### PROBLEM REQUIREMENTS
Tally the lines below that include "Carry" and give only the total.

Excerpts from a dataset
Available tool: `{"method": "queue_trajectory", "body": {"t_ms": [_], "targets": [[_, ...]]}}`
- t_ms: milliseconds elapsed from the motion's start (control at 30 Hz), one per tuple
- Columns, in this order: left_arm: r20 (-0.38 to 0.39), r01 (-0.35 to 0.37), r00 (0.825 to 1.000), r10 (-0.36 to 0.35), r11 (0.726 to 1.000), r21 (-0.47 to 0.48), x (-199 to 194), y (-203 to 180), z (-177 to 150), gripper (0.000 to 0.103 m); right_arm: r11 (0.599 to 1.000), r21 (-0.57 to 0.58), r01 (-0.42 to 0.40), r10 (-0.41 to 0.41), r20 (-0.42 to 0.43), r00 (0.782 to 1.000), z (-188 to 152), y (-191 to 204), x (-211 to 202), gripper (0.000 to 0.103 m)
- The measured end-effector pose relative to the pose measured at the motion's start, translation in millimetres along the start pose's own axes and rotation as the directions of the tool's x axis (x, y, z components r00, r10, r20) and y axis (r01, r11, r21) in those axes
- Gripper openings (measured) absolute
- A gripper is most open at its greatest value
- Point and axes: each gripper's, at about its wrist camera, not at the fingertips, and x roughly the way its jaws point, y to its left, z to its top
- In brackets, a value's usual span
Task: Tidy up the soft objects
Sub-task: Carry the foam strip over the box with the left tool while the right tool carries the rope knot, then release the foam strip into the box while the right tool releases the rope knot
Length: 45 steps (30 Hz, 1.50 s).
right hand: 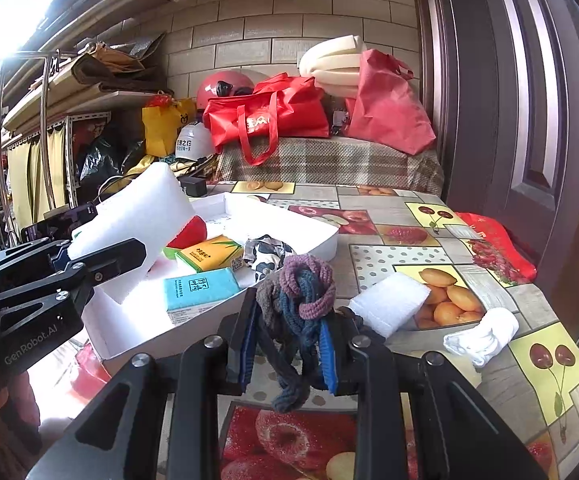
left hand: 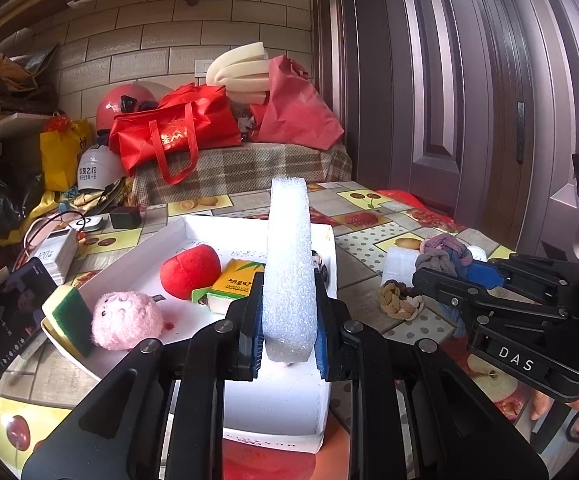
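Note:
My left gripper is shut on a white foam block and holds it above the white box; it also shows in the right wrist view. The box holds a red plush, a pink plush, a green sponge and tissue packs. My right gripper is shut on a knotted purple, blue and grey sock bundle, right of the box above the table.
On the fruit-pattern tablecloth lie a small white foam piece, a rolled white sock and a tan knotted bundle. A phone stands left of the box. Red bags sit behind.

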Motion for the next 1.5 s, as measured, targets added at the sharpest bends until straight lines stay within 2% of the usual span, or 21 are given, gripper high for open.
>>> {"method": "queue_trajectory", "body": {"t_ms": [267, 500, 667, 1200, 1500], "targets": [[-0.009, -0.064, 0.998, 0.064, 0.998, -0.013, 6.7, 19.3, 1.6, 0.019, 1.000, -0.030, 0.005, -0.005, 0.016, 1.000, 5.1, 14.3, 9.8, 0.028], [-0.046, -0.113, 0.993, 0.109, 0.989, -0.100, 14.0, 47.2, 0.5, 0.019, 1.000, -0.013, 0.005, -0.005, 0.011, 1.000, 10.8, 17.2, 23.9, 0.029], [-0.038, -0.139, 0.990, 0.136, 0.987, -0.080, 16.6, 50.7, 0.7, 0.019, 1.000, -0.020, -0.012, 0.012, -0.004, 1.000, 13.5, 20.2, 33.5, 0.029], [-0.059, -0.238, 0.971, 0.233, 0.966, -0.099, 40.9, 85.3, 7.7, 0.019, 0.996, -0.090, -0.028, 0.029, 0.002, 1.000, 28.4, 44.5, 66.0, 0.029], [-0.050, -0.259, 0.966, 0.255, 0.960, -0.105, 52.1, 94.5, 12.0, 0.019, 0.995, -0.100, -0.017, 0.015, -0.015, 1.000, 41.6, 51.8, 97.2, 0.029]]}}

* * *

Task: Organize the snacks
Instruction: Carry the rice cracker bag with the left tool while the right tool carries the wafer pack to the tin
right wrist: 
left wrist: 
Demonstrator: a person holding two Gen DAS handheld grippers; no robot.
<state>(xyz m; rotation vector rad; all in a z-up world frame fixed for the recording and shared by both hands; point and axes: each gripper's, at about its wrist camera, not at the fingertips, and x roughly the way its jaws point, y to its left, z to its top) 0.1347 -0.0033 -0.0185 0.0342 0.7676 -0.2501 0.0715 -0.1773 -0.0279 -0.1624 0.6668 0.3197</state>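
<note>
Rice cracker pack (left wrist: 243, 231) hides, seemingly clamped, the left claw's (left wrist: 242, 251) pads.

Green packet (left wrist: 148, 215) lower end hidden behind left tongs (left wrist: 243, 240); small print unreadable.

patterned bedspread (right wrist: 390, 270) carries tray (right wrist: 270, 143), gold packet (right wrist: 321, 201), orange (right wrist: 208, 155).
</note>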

### ANSWER TO THIS EXERCISE
2